Önceki araştırmalar ayrıca tozun hücrelerin DNA'sına zarar verebileceğini ve bunun da mutasyonlara neden olabileceğini ve sonunda kansere yol açabileceğini göstermiştir. Bu nedenlerle, Caston ve meslektaşları, ay toprağının insan vücudu üzerinde ne gibi zararlı etkileri olabileceğini görmek için iyi motive oldular. Çalışmaları uğruna, ekip insan akciğer hücrelerini ve fare beyin hücrelerini simüle edilmiş ay toprağı örneklerine maruz bıraktı.
Bu simülatörler, Ay'ın ay yaylalarında ve daha sonra ince bir toz haline getirilen volkanik ovalarda bulunan toprağı andıran Dünya'dan gelen toz örnekleri kullanılarak oluşturuldu. Buldukları şey, insan akciğer hücrelerinin ve fare nöronlarının% 90'ının toz örneklerine maruz kaldığında öldüğü idi. Simülatörler ayrıca fare nöronlarında önemli DNA hasarına neden oldu ve insan akciğer hücreleri o kadar etkili bir şekilde hasar gördü ki hücrelerin DNA'sındaki herhangi bir hasarı ölçmek imkansızdı.
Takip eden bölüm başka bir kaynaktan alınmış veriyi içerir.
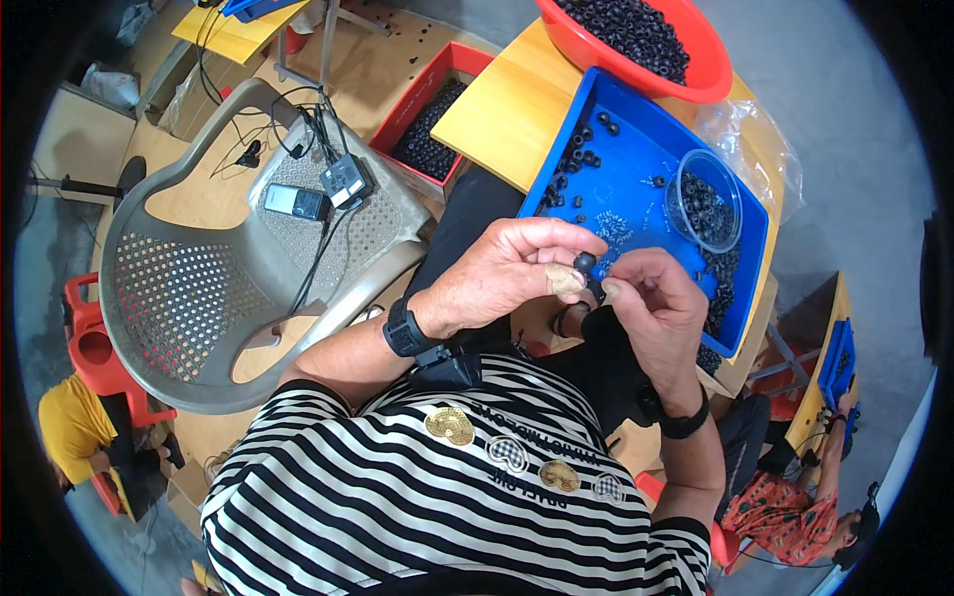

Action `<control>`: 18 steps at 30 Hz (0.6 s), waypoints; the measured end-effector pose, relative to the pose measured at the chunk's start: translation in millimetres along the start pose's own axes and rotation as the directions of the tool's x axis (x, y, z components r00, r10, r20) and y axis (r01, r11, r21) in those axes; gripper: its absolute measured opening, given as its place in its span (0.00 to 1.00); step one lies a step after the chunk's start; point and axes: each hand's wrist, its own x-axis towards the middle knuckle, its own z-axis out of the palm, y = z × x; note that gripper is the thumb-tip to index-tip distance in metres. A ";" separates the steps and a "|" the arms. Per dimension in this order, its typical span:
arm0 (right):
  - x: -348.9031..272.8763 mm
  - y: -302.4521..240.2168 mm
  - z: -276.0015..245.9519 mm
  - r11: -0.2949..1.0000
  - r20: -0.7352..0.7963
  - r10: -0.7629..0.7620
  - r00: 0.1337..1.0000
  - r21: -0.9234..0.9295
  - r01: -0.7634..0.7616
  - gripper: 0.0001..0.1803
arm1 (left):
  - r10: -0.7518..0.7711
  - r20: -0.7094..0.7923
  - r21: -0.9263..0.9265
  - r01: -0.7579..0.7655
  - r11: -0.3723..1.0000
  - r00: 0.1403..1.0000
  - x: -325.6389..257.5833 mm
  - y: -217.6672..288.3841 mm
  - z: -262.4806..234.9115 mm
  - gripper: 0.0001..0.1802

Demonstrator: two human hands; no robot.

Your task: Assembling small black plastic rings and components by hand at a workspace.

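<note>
Over the near edge of a blue tray (628,129), my left hand (482,273) pinches a small round black plastic part (584,262) between forefinger and thumb. A tan bandage wraps that thumb. Close beside it, my right hand (664,313) is closed, thumb against forefinger, at a small dark piece near the black part; its shape is mostly hidden by the fingertips. Beyond my hands, tiny silvery pieces (613,230) lie scattered in the tray. Loose black parts (576,159) sit along its left side, and a clear round tub (733,226) holds more of them.
A red basin (711,70) of black parts stands at the far table end. Left of the yellow table (507,109) is a red box (383,134) of similar parts. A grey chair (189,288) holds a phone-like device (296,202) and cables. Other people sit at left and right.
</note>
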 end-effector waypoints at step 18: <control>6.2 4.7 2.5 0.972 -0.038 -0.137 0.990 -0.199 0.126 0.07 | 0.075 -0.044 -0.050 -0.077 0.996 0.996 1.9 -6.6 -2.5 0.28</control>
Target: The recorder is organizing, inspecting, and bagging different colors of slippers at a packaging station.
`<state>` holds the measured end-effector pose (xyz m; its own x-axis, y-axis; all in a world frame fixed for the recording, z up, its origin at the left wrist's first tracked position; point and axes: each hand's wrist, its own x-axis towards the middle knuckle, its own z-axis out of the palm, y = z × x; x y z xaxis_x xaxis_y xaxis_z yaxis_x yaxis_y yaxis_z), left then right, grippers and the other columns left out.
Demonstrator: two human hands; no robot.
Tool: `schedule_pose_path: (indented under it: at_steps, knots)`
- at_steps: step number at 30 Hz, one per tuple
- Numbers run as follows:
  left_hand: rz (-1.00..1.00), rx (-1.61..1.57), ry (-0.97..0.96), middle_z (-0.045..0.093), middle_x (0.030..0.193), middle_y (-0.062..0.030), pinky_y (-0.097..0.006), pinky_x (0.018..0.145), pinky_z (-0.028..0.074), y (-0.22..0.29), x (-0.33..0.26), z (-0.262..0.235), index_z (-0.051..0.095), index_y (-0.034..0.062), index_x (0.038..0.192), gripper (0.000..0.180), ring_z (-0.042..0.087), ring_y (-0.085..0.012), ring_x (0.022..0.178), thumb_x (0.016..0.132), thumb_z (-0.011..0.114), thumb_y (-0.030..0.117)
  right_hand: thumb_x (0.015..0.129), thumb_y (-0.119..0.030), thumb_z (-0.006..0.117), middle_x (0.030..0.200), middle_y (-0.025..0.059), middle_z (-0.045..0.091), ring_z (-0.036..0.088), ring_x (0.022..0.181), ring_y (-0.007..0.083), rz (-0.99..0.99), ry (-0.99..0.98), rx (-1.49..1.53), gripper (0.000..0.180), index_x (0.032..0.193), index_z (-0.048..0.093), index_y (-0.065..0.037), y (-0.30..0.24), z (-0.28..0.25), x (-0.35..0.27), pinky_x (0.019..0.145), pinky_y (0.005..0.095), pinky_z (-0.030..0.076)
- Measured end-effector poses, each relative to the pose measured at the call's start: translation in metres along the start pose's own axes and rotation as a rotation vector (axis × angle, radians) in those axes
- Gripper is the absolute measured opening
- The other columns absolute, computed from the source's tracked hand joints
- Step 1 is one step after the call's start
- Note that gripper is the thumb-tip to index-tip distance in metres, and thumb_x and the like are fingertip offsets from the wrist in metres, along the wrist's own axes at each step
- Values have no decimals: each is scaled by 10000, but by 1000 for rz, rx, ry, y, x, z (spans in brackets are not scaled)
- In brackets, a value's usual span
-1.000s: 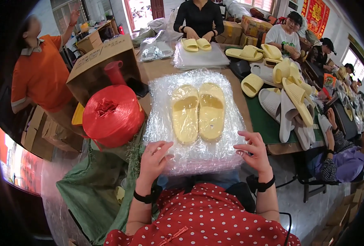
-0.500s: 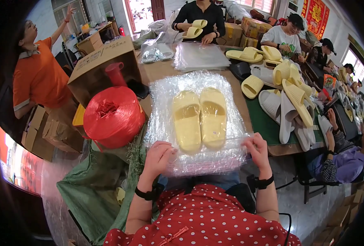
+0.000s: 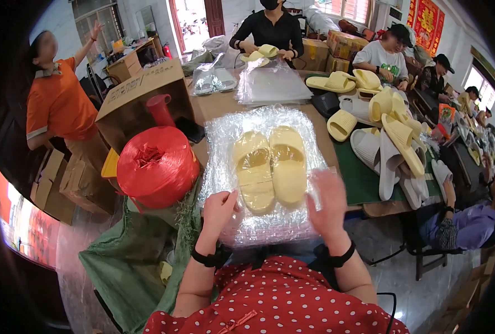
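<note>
head view: both hands' fingers pinch the clear bag [image 3: 264,222] holding yellow slippers [image 3: 270,167], left hand [image 3: 218,210], right hand [image 3: 328,206].

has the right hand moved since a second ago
Yes. The right hand has moved inward along the near edge of the plastic bag, toward the yellow slippers.

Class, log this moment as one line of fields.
left hand: on clear bag near edge | right hand: on same edge, blurred | inside: yellow slippers side by side | beside: red twine spool
</note>
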<state>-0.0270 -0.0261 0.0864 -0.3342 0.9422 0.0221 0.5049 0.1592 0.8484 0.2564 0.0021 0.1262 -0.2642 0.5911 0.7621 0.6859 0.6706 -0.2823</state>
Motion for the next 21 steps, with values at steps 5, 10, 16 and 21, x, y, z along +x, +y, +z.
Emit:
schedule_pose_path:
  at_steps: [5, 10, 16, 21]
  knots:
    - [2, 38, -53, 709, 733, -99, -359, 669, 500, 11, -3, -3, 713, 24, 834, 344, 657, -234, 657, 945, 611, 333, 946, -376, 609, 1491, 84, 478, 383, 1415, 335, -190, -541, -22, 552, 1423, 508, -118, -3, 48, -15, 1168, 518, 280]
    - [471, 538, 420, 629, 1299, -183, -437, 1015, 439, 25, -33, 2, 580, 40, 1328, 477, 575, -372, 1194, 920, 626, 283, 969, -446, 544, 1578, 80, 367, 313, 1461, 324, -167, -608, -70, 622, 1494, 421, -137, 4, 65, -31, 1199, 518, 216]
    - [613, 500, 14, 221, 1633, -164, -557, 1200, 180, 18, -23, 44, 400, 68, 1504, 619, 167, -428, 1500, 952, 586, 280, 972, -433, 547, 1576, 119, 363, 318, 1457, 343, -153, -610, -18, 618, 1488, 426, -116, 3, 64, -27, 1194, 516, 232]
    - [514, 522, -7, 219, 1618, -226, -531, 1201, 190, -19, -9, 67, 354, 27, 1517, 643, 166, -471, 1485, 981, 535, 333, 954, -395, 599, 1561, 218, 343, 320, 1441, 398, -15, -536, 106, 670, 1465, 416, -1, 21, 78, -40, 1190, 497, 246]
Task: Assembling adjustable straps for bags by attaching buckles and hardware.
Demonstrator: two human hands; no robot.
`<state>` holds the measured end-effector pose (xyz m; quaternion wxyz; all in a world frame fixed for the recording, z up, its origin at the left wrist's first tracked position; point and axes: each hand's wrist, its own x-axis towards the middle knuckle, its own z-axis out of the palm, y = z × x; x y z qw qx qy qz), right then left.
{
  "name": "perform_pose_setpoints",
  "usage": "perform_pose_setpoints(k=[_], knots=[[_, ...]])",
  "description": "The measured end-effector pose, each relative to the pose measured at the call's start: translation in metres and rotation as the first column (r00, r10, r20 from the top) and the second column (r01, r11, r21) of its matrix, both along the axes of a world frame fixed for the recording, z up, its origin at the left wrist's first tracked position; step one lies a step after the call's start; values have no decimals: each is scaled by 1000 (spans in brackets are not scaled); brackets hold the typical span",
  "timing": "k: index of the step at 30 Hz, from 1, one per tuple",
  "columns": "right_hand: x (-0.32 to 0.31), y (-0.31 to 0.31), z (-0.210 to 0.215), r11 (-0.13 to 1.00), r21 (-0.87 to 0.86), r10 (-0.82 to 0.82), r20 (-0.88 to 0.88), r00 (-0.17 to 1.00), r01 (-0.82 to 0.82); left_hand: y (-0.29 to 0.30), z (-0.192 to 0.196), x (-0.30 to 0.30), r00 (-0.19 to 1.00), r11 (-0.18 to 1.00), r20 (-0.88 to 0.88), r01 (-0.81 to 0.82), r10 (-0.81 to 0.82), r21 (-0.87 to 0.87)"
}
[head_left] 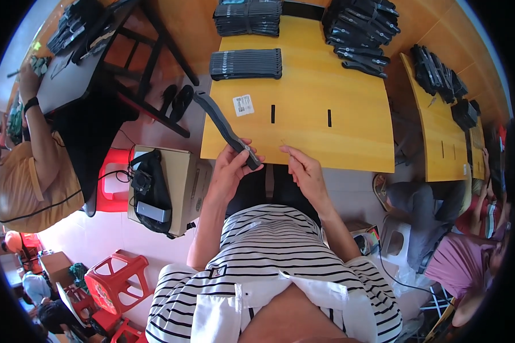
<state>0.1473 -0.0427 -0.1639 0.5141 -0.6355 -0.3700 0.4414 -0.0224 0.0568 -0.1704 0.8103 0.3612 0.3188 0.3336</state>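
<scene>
My left hand (232,166) is closed around the lower end of a long, dark grey strap (223,124). The strap slants up and left past the near left corner of the yellow table (303,128), its far end in the air. Just off the table's front edge, my right hand (306,170) has its fingers curled and pinched. Something thin and pale may be at its fingertips, too small to make out. Beyond my left hand, a neat stack of similar dark straps (246,64) lies on the table, with a white printed label (243,105) nearer me.
Bundled dark straps (247,18) and a larger pile (360,28) sit at the table's far side. Two dark slots (329,118) mark the tabletop. To my left stands a cardboard box (180,188) with a black bag (151,191) on it. Co-workers sit at side tables.
</scene>
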Motion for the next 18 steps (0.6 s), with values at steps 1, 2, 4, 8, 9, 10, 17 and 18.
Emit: perform_pose_setpoints(k=[1,2,4,8,9,10,17,18], knots=[[-3,-2,1,1000,25,18,40,999,-19,-1,-1,0,999,1000,33,4,-3,-22],[-6,-3,2,998,49,34,81,996,-38,-1,-1,1,998,999,67,9,-6,-45],[-8,-2,4,995,85,42,102,994,-51,2,1,4,996,997,89,9,-1,-83],[-12,-2,22,990,120,56,167,984,-77,2,5,6,989,992,144,1,18,-129],[-12,-3,22,990,118,54,168,984,-74,3,7,7,988,990,153,-11,32,-138],[-13,-4,21,986,131,70,219,973,-100,2,6,8,988,990,154,-9,31,-139],[-22,-7,32,970,133,142,365,920,-203,0,11,10,983,992,178,-16,38,-122],[-23,-7,32,970,132,146,365,919,-206,-1,11,10,983,993,180,-23,44,-113]])
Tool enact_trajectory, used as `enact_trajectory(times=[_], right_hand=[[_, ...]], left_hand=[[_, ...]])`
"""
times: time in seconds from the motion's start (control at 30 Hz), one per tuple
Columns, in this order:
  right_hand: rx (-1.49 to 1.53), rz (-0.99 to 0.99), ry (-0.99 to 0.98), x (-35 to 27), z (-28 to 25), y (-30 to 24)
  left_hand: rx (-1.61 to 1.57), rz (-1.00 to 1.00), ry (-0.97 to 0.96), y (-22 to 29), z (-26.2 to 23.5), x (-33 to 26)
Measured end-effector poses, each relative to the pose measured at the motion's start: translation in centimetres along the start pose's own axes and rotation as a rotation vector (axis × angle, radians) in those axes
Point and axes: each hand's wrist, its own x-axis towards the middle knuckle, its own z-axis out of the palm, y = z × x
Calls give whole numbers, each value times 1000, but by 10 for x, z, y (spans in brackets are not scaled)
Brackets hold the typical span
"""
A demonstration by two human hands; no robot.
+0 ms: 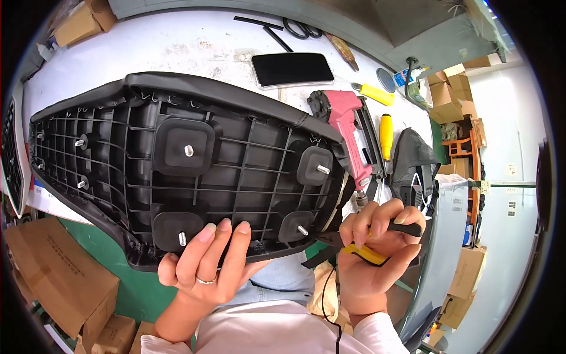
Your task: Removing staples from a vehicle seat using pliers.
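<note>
Brown cardboard boxes (62, 268) stand over a green floor (138, 289) at far left. Across the scuffed white workbench (194, 44), a black motorcycle seat (236, 153) lies underside up, its near edge overhanging. The left hand (221, 265) clasps that edge, fingertips on the ribbed base. The right hand (365, 280), palm upward, curls around yellow-and-black pliers (370, 255) by the seat's near right corner. A pale wall (510, 138) rises at right.
</note>
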Motion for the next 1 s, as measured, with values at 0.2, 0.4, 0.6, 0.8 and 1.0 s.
enact_trajectory(times=[0.2,0.4,0.6,0.8,1.0], right_hand=[[0,101,-54,19,9,1],[55,228,62,45,21,15],[63,-170,-137,0,11,9],[84,-400,157,-2,-13,-42],[-692,412,-185,34,-56,12]], left_hand=[[29,18,-46,0,-2,-2],[55,65,-55,-2,-3,-6],[62,80,-41,-5,-5,2],[-6,60,-168,-24,-27,28],[-19,69,-184,-33,-31,24]])
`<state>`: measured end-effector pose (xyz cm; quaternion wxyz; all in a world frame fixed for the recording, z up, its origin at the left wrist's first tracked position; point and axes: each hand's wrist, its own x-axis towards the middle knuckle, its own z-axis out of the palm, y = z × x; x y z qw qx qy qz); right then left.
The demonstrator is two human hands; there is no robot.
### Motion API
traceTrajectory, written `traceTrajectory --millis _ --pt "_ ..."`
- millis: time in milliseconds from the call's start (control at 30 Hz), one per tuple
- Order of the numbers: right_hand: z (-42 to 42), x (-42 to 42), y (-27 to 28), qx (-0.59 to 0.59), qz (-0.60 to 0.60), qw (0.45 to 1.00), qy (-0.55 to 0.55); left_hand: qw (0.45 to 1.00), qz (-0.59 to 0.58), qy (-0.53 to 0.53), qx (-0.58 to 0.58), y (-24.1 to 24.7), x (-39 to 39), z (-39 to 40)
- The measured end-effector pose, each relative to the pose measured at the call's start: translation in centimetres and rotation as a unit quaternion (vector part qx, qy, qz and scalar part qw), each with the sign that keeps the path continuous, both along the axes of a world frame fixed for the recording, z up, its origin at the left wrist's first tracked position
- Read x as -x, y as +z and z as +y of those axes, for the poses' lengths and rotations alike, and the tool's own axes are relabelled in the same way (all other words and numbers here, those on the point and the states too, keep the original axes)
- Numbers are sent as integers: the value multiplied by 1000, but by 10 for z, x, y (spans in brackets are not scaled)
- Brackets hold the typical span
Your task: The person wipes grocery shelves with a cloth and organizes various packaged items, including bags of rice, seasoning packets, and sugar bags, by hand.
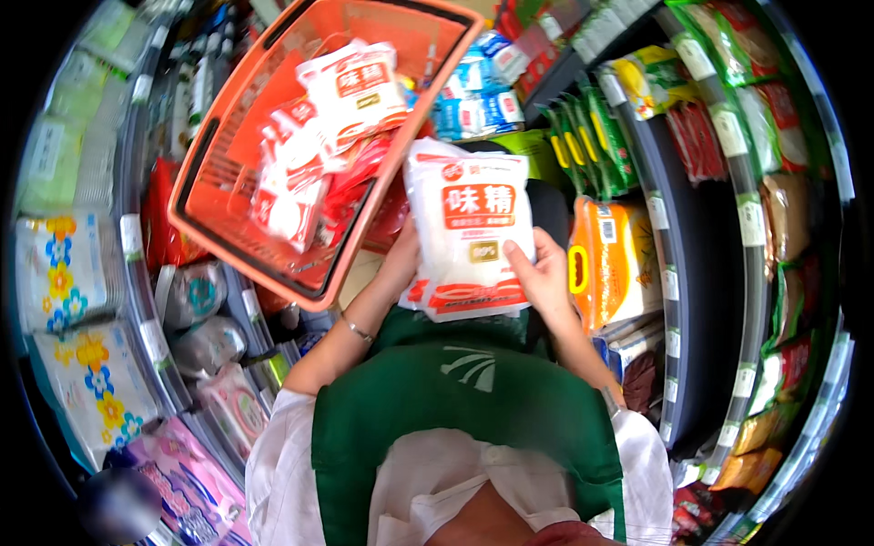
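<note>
Both hands hold a small stack of white-and-red plastic bags of MSG (481,232) in front of the green apron (471,382). My right hand (543,266) grips the right edge, its thumb on the front of the top bag. Fingers of my left hand (408,249) are partly hidden behind the left edge. Up and to the left is an orange plastic shopping basket (235,123) with several similar bags (358,89) and red packets (355,167) in it.
Shelves with price tags curve along both sides. Flower-print packs (61,266) and a pink-purple pack (191,478) lie at left. At right are green packets (594,140), an orange-and-white bag (614,263) and red packets (696,140). Blue-and-white packs (478,102) lie beyond the basket.
</note>
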<state>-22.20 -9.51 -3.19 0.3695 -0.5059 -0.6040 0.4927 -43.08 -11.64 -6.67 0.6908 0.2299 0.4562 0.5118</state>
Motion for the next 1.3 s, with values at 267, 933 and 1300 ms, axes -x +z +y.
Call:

Sonuçlar, ay tozunu solumak (küçük miktarlarda bile), gelecekte havasız cisimlere seyahat eden astronotlar için ciddi bir sağlık tehlikesi oluşturabileceğini göstermektedir. Bu sadece Ay'ı değil, Mars'ı ve Merkür gibi diğer karasal bedenleri de içerir. Şimdiye kadar, bu sağlık tehlikesi, uzay yolculuğunun uzun vadeli sağlık risklerini anlamaya çalışan uzay kuruluşları tarafından büyük ölçüde göz ardı edilmiştir.
Rachel Caston, “Hem ay hem de ötesi dünya dışı keşifler için, uzayın kendisinin acil risklerinden daha fazlası var” dedi. Stony Brook Üniversitesi Tıp Fakültesi'nde bir biyokimyacı ve yeni çalışmanın kıdemli yazarı Bruce Demple'a göre, sonuçları (Apollo astronotlarının deneyimiyle birleştiğinde) ay tozuna uzun süre maruz kalmanın hava yolu ve akciğer fonksiyonunu bozabileceğini gösteriyor.
Daha da kötüsü, toz akciğerlerde iltihaplanmaya neden olursa, kanser gibi daha ciddi hastalık riskini artırabileceğini de belirtti. “Ay'a geri haftalar, aylar veya daha uzun süreli seyahatler varsa, muhtemelen bu riski tamamen ortadan kaldırmak mümkün olmayacaktır” dedi.
Ergo, Ay, Mars ve ötesine mürettebatlı misyonlar monte etme risklerini azaltma girişimlerinin sadece düşük yerçekimi ve radyasyona değil, aynı zamanda elektrostatik yüklü toprağa maruz kalmayı da hesaba katması gerekecektir. Görevlerin süresini ve EVA sayısını sınırlamanın yanı sıra, uzun süreli görevler için herhangi bir plana belirli koruyucu önlemlerin dahil edilmesi gerekebilir.
Bir olasılık, astronotların kıyafetlerini su veya yükü nötralize etmek için tasarlanmış bir bileşikle spreyleyecek bir hava kilidinden geçmesi ve böylece ana habitatlara girmeden önce tozları temizlemesidir. Aksi takdirde, Uluslararası Lunar Köyünde çalışan astronotların (veya bu konudaki herhangi bir dünya dışı habitatın) bir uzay giysisi içinde olmadıkları sürece solunum maskeleri giymeleri gerekebilir.